## [GOAL OF THE EXERCISE]
Below are lines of data; restate word for word those running from the line containing "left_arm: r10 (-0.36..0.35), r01" to the line containing "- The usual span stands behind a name", inclusive, and no others.

(Dataset excerpts)
++++++++

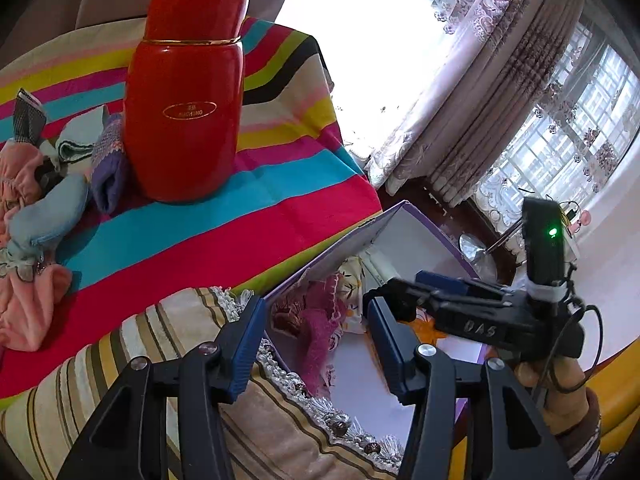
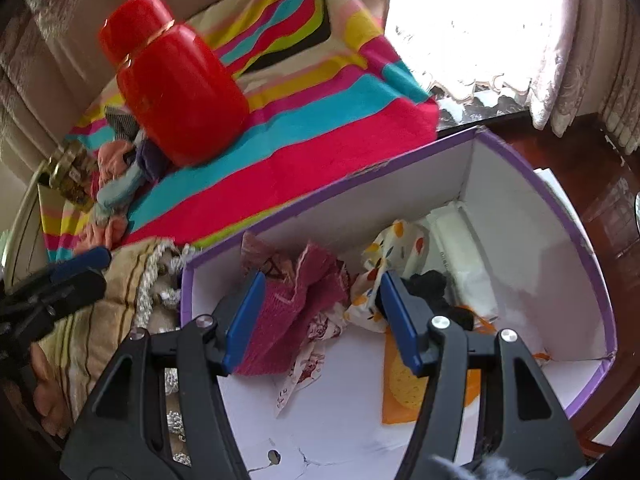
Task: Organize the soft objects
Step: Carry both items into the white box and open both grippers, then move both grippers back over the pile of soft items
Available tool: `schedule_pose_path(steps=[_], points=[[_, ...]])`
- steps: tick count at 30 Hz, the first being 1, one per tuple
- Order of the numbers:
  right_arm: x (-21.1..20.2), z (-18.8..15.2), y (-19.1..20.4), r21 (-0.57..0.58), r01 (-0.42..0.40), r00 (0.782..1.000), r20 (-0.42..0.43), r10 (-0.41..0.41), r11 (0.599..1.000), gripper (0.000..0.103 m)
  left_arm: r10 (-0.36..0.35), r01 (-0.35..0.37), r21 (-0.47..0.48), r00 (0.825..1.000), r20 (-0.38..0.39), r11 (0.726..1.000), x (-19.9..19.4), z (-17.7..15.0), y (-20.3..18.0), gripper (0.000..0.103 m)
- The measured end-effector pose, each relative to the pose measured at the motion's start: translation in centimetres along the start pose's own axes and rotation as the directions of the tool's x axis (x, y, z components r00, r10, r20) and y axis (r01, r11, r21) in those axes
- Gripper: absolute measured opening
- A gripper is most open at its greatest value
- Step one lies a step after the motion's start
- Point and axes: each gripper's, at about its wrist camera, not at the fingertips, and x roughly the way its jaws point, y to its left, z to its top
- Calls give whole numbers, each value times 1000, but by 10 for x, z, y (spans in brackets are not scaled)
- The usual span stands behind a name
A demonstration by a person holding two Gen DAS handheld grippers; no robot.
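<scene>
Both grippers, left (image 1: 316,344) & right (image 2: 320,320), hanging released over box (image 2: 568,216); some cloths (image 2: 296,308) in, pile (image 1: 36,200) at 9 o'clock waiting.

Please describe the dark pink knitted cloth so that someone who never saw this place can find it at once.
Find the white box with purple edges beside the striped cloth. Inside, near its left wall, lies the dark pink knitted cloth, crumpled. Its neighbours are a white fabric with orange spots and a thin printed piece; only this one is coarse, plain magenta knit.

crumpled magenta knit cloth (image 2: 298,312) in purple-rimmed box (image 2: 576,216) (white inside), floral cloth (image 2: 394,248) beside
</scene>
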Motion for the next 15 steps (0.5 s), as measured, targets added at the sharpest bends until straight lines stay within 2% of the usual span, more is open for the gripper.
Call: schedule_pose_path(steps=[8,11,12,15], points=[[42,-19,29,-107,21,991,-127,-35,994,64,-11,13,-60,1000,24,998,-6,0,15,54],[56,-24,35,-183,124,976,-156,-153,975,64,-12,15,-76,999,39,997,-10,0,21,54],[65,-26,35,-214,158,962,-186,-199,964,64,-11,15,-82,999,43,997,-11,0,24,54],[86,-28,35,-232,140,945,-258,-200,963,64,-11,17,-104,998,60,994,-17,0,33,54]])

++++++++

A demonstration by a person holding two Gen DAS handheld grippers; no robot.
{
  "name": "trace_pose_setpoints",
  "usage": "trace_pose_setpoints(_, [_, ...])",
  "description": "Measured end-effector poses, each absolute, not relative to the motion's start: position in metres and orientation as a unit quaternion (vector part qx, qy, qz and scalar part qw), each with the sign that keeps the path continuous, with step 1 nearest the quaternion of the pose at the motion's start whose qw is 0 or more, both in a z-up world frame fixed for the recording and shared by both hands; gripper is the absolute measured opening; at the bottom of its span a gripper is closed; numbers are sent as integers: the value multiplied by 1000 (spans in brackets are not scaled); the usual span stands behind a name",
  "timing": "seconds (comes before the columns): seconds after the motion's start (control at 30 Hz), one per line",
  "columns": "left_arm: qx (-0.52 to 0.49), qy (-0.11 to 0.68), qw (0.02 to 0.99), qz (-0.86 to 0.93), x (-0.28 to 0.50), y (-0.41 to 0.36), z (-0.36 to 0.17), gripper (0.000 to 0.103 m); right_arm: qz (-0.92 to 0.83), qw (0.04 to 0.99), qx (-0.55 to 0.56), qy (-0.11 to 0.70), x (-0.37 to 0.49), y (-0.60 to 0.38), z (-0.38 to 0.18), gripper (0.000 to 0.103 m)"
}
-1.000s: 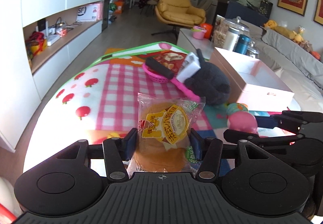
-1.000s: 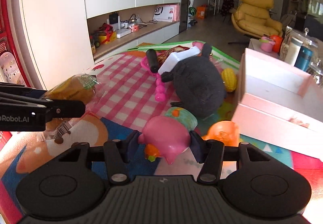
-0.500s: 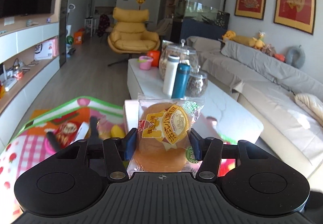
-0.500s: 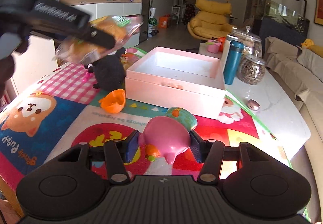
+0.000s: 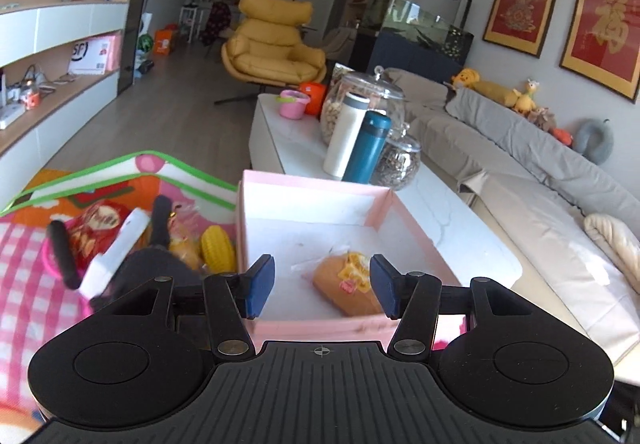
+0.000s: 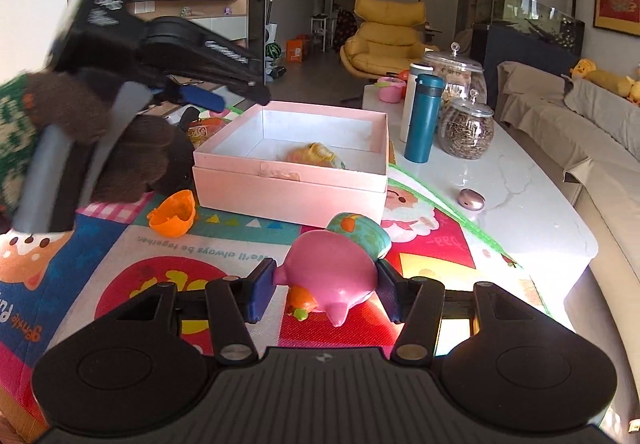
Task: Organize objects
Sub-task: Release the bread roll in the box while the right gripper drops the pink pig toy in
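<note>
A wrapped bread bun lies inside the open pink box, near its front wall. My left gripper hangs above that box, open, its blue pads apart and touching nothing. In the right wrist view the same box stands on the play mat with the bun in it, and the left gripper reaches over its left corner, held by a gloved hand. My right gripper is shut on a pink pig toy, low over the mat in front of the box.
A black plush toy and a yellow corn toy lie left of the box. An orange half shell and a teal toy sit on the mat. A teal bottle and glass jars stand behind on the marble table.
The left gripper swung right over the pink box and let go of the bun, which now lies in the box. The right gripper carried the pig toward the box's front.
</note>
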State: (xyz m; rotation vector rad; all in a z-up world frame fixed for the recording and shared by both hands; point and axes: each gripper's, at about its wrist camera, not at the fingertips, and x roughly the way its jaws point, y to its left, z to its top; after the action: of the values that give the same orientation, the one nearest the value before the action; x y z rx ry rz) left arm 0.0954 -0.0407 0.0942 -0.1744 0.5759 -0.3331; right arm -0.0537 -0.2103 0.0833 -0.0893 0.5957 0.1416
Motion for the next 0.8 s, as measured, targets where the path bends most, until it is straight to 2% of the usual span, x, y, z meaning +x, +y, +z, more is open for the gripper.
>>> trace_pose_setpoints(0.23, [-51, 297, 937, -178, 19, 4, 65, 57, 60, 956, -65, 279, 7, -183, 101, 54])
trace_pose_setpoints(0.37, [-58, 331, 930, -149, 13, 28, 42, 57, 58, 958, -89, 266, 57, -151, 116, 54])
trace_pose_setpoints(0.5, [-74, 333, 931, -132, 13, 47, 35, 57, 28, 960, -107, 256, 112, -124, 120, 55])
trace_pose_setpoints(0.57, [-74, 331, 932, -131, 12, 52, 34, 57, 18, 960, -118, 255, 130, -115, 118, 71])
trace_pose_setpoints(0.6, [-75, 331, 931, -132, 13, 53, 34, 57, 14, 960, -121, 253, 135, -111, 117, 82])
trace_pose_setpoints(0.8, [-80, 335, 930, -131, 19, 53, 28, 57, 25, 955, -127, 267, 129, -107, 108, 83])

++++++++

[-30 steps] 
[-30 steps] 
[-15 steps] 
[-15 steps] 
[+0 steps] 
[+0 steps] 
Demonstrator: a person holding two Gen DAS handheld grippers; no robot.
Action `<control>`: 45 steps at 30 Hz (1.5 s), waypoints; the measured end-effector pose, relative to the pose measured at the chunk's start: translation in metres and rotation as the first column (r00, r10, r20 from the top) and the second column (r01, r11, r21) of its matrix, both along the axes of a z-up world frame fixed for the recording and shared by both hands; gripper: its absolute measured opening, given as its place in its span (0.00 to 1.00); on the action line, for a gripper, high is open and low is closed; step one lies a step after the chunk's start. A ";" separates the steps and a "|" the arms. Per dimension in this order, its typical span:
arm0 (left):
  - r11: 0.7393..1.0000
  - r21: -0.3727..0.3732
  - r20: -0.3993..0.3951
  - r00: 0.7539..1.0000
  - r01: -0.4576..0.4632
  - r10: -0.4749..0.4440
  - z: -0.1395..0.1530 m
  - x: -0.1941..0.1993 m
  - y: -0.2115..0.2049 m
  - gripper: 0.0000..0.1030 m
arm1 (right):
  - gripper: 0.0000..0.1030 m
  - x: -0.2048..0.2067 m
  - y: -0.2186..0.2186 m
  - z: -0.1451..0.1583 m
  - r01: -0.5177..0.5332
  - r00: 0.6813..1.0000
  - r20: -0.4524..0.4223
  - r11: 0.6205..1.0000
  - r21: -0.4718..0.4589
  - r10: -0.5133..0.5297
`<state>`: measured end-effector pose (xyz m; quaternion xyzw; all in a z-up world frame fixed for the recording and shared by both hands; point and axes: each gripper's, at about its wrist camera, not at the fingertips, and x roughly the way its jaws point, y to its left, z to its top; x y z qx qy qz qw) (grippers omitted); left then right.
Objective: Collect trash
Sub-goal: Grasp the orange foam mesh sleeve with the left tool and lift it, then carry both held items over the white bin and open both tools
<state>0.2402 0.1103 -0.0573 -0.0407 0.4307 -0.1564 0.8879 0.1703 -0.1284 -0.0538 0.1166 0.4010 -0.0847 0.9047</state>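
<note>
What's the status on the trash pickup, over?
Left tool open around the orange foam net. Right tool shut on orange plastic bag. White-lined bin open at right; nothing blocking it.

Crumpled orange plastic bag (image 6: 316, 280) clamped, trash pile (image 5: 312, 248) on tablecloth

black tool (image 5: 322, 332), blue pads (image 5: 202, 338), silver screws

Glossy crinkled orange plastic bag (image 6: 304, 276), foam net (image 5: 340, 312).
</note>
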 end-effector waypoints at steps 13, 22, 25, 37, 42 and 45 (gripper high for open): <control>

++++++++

## [ANSWER TO THE PROBLEM]
  left_arm: r10 (-0.36..0.35), r01 (-0.35..0.37), r21 (-0.47..0.48), r00 (0.825..1.000), r20 (-0.38..0.39), r11 (0.726..1.000), x (-19.9..19.4), z (-17.7..15.0), y (-20.3..18.0), gripper (0.000..0.103 m)
- The measured end-effector pose, each relative to the pose measured at the motion's start: translation in centimetres along the start pose's own axes and rotation as the directions of the tool's x axis (x, y, z components r00, r10, r20) and y axis (r01, r11, r21) in those axes
- Gripper: absolute measured opening
- A gripper is most open at its greatest value
- Step one lies a step after the motion's start
- Point and axes: each gripper's, at about its wrist camera, not at the fingertips, and x roughly the way its jaws point, y to its left, z to its top
- Calls give whole numbers, each value times 1000, but by 10 for x, z, y (spans in brackets are not scaled)
- The usual span stands behind a name

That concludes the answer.